Extracted records:
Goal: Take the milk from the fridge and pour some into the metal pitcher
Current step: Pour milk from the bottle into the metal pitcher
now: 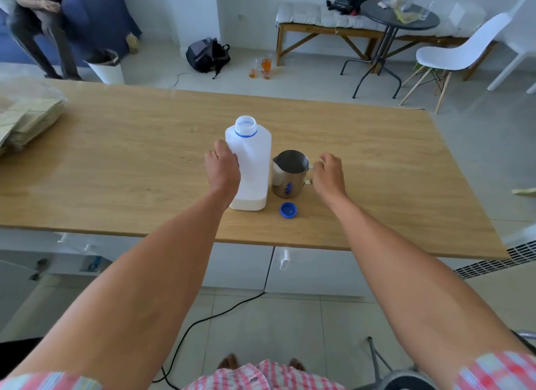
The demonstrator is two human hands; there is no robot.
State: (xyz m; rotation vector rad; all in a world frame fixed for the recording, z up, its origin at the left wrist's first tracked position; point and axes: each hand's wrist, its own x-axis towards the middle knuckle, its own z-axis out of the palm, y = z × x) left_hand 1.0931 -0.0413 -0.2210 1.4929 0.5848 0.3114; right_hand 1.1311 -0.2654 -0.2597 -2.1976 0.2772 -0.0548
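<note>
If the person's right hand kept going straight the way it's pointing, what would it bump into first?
The right hand points left toward the metal pitcher, and its fingers sit at the handle, so it would probably meet the handle first. Whether they already touch is unclear.

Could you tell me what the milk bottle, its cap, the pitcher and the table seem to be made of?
Bottle: translucent white plastic, matte; milk shows through only near its base.
Cap: glossy blue plastic, probably; its colour matches the neck ring.
Pitcher: polished metal, likely steel; it mirrors the cap.
Table: wood or wood-look laminate, going by the pale grain.
</note>
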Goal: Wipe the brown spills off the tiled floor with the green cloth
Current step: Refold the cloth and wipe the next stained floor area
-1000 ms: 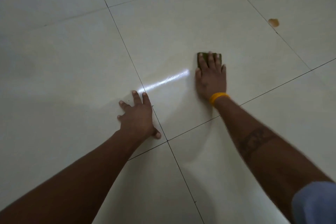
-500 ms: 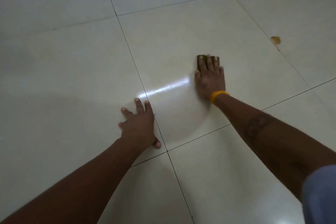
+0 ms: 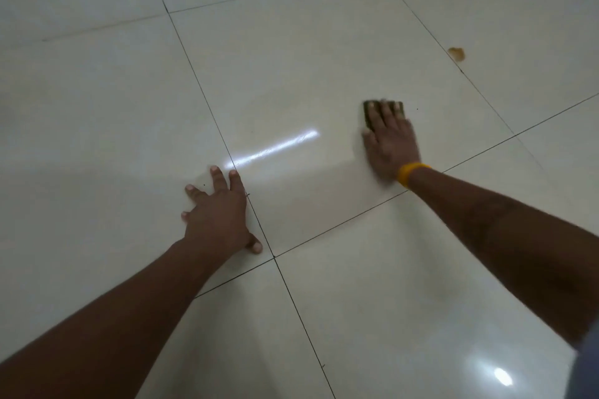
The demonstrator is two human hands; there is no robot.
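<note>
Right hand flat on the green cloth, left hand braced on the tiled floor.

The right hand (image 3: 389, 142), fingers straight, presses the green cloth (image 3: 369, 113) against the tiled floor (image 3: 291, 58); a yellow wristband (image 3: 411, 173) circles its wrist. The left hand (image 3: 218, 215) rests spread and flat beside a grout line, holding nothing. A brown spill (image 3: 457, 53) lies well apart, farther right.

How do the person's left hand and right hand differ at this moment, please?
The left hand lies bare on the tiled floor with fingers spread, while the right hand presses the green cloth under straight, closer-set fingers. The right wrist wears a yellow band; the left wrist is bare. The right hand reaches farther forward, nearer the brown spill. Both are palm-down and flat.
</note>
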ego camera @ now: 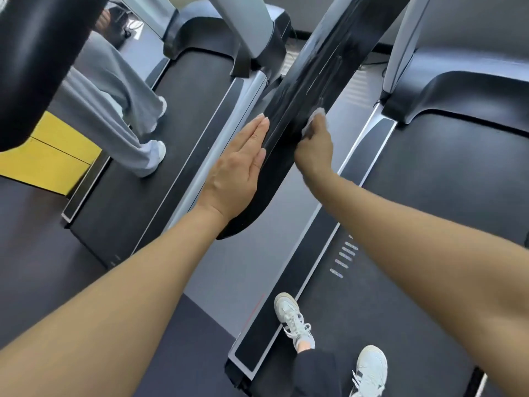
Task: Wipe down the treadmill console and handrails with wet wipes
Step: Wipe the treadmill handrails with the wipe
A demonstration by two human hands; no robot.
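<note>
Frame centre: left hand [239, 164] flat, fingers straight, against black handrail [303, 90]; right hand [316, 147] clamped on white wipe [317, 116], pressed to handrail's right edge.

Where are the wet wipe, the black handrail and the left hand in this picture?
wet wipe [318, 114]: head view, on the white bunch above the right hand's fingers.
black handrail [312, 73]: head view, on its glossy top face.
left hand [239, 164]: head view, on its back.

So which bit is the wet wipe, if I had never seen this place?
Find the long black handrail running diagonally between the two treadmill belts. On its right edge, the right hand grips a small crumpled white wet wipe, the only pale, soft thing on that glossy black rail.
</note>
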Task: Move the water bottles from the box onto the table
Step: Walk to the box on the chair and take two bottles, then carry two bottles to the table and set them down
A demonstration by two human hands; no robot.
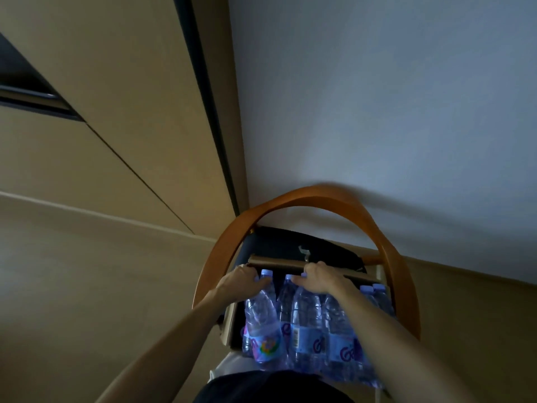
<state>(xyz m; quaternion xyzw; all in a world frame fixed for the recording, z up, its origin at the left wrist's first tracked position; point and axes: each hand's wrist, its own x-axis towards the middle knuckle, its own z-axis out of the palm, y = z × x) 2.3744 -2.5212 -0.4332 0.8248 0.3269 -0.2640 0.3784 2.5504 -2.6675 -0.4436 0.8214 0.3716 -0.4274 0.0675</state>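
Observation:
Several clear water bottles (305, 330) with pale blue caps and blue-purple labels stand packed in an open cardboard box (279, 262) on a chair. My left hand (241, 282) curls its fingers round the neck of the leftmost bottle (263, 318), just under the cap. My right hand (318, 279) lies over the tops of the middle bottles, thumb against a bottle neck; its fingers curl down over the caps. Two more capped bottles (373, 293) show at the right, past my right forearm. The table is not in view.
The chair has a curved orange wooden back (290, 200) arching over the box, with a dark cushion (279, 242) behind it. A pale wall (377, 112) rises behind, beige cabinet panels (101, 112) stand at the left, and beige floor lies on both sides.

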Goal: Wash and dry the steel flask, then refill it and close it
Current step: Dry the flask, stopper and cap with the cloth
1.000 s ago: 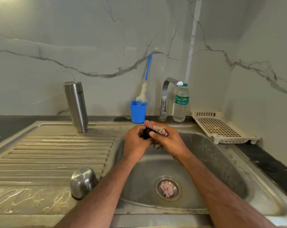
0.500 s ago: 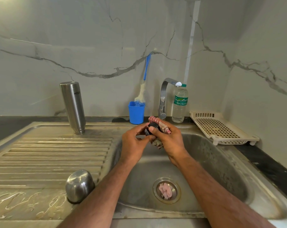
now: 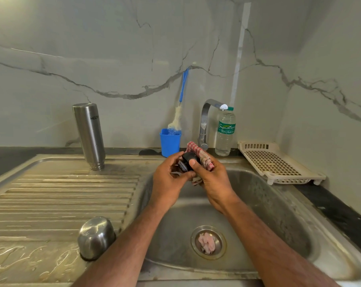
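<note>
1. Steel, brushed and cylindrical, the flask stands upside down at the back of the ribbed draining board, leaning slightly, its narrow threaded neck on the metal and dark lettering high on its side.
2. Its rounded steel cup sits mouth down at the near end of the same board, just beside the basin's edge, with streaks of water on the metal next to it.
3. Over the steel sink, both hands meet around a small black stopper, round with a grey ring on its face.
4. The left hand has its grip curled round the stopper from the left.
5. The right hand has its grip closed on a red-and-white checked cloth, thumb pressing on the stopper's black top.
6. Behind them stand a blue plastic cup holding a blue-handled bottle brush, a curved chrome tap and a clear plastic water bottle with a green label.
7. A cream perforated plastic tray rests on the dark tabletop at the right.
8. Something pale pink and crumpled lies in the round drain strainer.
</note>
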A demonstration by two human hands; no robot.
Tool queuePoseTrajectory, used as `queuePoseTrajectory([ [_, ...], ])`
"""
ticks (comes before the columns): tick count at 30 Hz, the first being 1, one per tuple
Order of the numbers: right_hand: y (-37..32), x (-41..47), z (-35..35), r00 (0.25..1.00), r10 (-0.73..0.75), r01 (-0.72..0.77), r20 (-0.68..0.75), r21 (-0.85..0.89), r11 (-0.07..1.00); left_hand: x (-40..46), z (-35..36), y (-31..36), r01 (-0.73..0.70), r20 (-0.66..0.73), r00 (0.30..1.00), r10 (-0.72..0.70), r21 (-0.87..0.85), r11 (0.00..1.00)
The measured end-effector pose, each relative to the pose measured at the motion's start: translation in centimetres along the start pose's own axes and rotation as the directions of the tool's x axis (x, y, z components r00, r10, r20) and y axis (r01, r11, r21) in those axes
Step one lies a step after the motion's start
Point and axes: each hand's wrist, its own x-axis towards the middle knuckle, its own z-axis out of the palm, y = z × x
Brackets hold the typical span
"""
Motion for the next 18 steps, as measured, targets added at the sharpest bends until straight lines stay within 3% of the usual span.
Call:
queuePoseTrajectory([
  [4,0.4,0.1,-0.2,0.996,0.08,-0.083,-0.039,-0.097,0.992,0.3,-0.6,0.3,-0.035,0.016,0.999,0.032,0.183,0.982],
  [7,0.4,0.4,-0.8,0.996,0.043,-0.062,-0.073,-0.28,0.958,0.3,-1.0,0.8,-0.12,0.167,0.984,0.064,0.35,0.929],
  [10,0.3,0.4,-1.5,0.999,-0.022,0.032,0.027,-0.455,0.89,-0.1,-0.7,1.0,-0.213,0.314,0.948,0.057,0.489,0.846],
  [12,0.1,0.3,-1.8,0.992,-0.059,0.109,0.112,-0.507,0.855,0.0,-0.7,0.7,-0.14,0.26,0.965,0.023,0.443,0.886],
  [15,0.1,0.4,-2.0,0.969,-0.11,0.222,0.223,-0.578,0.786,0.2,-0.7,0.1,0.084,0.083,0.99,-0.113,0.299,0.951],
  [18,0.6,0.7,-2.1,0.946,-0.064,0.253,0.318,-0.601,0.758,0.4,-0.6,-0.1,0.373,-0.078,0.921,-0.381,-0.105,0.922],
])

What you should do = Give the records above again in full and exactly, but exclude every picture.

Exercise result =
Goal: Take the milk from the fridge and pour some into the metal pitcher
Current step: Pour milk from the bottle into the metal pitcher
now: 
The demonstrator is two human hands; there is no robot.
State: (xyz m; rotation vector rad; all in a world frame fixed for the recording, z up, its origin at the left wrist's first tracked position; point and axes: each hand's wrist, its own x-axis towards the middle knuckle, its own z-axis out of the palm, y = z × x) left_hand 1.0931 -0.0413 -0.2210 1.4929 0.5848 0.3114; right_hand 1.1311 -0.2654 -0.2597 -2.1976 0.2772 -0.0548
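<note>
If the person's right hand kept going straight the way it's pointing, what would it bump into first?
The right hand points left toward the metal pitcher, and its fingers sit at the handle, so it would probably meet the handle first. Whether they already touch is unclear.

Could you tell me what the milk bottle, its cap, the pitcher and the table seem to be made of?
Bottle: translucent white plastic, matte; milk shows through only near its base.
Cap: glossy blue plastic, probably; its colour matches the neck ring.
Pitcher: polished metal, likely steel; it mirrors the cap.
Table: wood or wood-look laminate, going by the pale grain.
</note>
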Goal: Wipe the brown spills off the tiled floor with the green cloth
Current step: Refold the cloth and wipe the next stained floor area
-1000 ms: 
-500 ms: 
+0 ms: 
The demonstrator is two human hands; there is no robot.
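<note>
Right hand flat on the green cloth, left hand braced on the tiled floor.

The right hand (image 3: 389, 142), fingers straight, presses the green cloth (image 3: 369, 113) against the tiled floor (image 3: 291, 58); a yellow wristband (image 3: 411, 173) circles its wrist. The left hand (image 3: 218, 215) rests spread and flat beside a grout line, holding nothing. A brown spill (image 3: 457, 53) lies well apart, farther right.

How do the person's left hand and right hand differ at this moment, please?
The left hand lies bare on the tiled floor with fingers spread, while the right hand presses the green cloth under straight, closer-set fingers. The right wrist wears a yellow band; the left wrist is bare. The right hand reaches farther forward, nearer the brown spill. Both are palm-down and flat.
</note>
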ego camera @ now: 
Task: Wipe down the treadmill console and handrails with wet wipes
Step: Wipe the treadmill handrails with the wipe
A demonstration by two human hands; no robot.
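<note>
Frame centre: left hand [239, 164] flat, fingers straight, against black handrail [303, 90]; right hand [316, 147] clamped on white wipe [317, 116], pressed to handrail's right edge.

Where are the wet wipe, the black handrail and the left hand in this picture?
wet wipe [318, 114]: head view, on the white bunch above the right hand's fingers.
black handrail [312, 73]: head view, on its glossy top face.
left hand [239, 164]: head view, on its back.

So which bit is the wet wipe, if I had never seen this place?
Find the long black handrail running diagonally between the two treadmill belts. On its right edge, the right hand grips a small crumpled white wet wipe, the only pale, soft thing on that glossy black rail.
</note>
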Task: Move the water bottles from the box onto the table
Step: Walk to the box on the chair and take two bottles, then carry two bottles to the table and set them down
A demonstration by two human hands; no robot.
<state>(xyz m; quaternion xyzw; all in a world frame fixed for the recording, z up, its origin at the left wrist's first tracked position; point and axes: each hand's wrist, its own x-axis towards the middle knuckle, its own z-axis out of the palm, y = z × x) 2.3744 -2.5212 -0.4332 0.8248 0.3269 -0.2640 0.3784 2.5504 -2.6675 -0.4436 0.8214 0.3716 -0.4274 0.0675</state>
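Observation:
Several clear water bottles (305, 330) with pale blue caps and blue-purple labels stand packed in an open cardboard box (279, 262) on a chair. My left hand (241, 282) curls its fingers round the neck of the leftmost bottle (263, 318), just under the cap. My right hand (318, 279) lies over the tops of the middle bottles, thumb against a bottle neck; its fingers curl down over the caps. Two more capped bottles (373, 293) show at the right, past my right forearm. The table is not in view.
The chair has a curved orange wooden back (290, 200) arching over the box, with a dark cushion (279, 242) behind it. A pale wall (377, 112) rises behind, beige cabinet panels (101, 112) stand at the left, and beige floor lies on both sides.
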
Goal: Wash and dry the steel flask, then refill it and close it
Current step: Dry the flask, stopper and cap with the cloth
1.000 s ago: 
0.500 s ago: 
now: 
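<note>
1. Steel, brushed and cylindrical, the flask stands upside down at the back of the ribbed draining board, leaning slightly, its narrow threaded neck on the metal and dark lettering high on its side.
2. Its rounded steel cup sits mouth down at the near end of the same board, just beside the basin's edge, with streaks of water on the metal next to it.
3. Over the steel sink, both hands meet around a small black stopper, round with a grey ring on its face.
4. The left hand has its grip curled round the stopper from the left.
5. The right hand has its grip closed on a red-and-white checked cloth, thumb pressing on the stopper's black top.
6. Behind them stand a blue plastic cup holding a blue-handled bottle brush, a curved chrome tap and a clear plastic water bottle with a green label.
7. A cream perforated plastic tray rests on the dark tabletop at the right.
8. Something pale pink and crumpled lies in the round drain strainer.
</note>
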A demonstration by two human hands; no robot.
Tool queuePoseTrajectory, used as `queuePoseTrajectory([ [_, ...], ])`
"""
ticks (comes before the columns): tick count at 30 Hz, the first being 1, one per tuple
Order of the numbers: right_hand: y (-37..32), x (-41..47), z (-35..35), r00 (0.25..1.00), r10 (-0.73..0.75), r01 (-0.72..0.77), r20 (-0.68..0.75), r21 (-0.85..0.89), r11 (-0.07..1.00); left_hand: x (-40..46), z (-35..36), y (-31..36), r01 (-0.73..0.70), r20 (-0.66..0.73), r00 (0.30..1.00), r10 (-0.72..0.70), r21 (-0.87..0.85), r11 (0.00..1.00)
The measured end-effector pose, each relative to the pose measured at the motion's start: translation in centimetres along the start pose's own axes and rotation as the directions of the tool's x axis (x, y, z components r00, r10, r20) and y axis (r01, r11, r21) in those axes
Step one lies a step after the motion's start
Point and axes: each hand's wrist, its own x-axis towards the middle knuckle, its own z-axis out of the palm, y = z × x
Brackets hold the typical span
"""
Motion for the next 18 steps, as measured, targets added at the sharpest bends until straight lines stay within 3% of the usual span.
Call:
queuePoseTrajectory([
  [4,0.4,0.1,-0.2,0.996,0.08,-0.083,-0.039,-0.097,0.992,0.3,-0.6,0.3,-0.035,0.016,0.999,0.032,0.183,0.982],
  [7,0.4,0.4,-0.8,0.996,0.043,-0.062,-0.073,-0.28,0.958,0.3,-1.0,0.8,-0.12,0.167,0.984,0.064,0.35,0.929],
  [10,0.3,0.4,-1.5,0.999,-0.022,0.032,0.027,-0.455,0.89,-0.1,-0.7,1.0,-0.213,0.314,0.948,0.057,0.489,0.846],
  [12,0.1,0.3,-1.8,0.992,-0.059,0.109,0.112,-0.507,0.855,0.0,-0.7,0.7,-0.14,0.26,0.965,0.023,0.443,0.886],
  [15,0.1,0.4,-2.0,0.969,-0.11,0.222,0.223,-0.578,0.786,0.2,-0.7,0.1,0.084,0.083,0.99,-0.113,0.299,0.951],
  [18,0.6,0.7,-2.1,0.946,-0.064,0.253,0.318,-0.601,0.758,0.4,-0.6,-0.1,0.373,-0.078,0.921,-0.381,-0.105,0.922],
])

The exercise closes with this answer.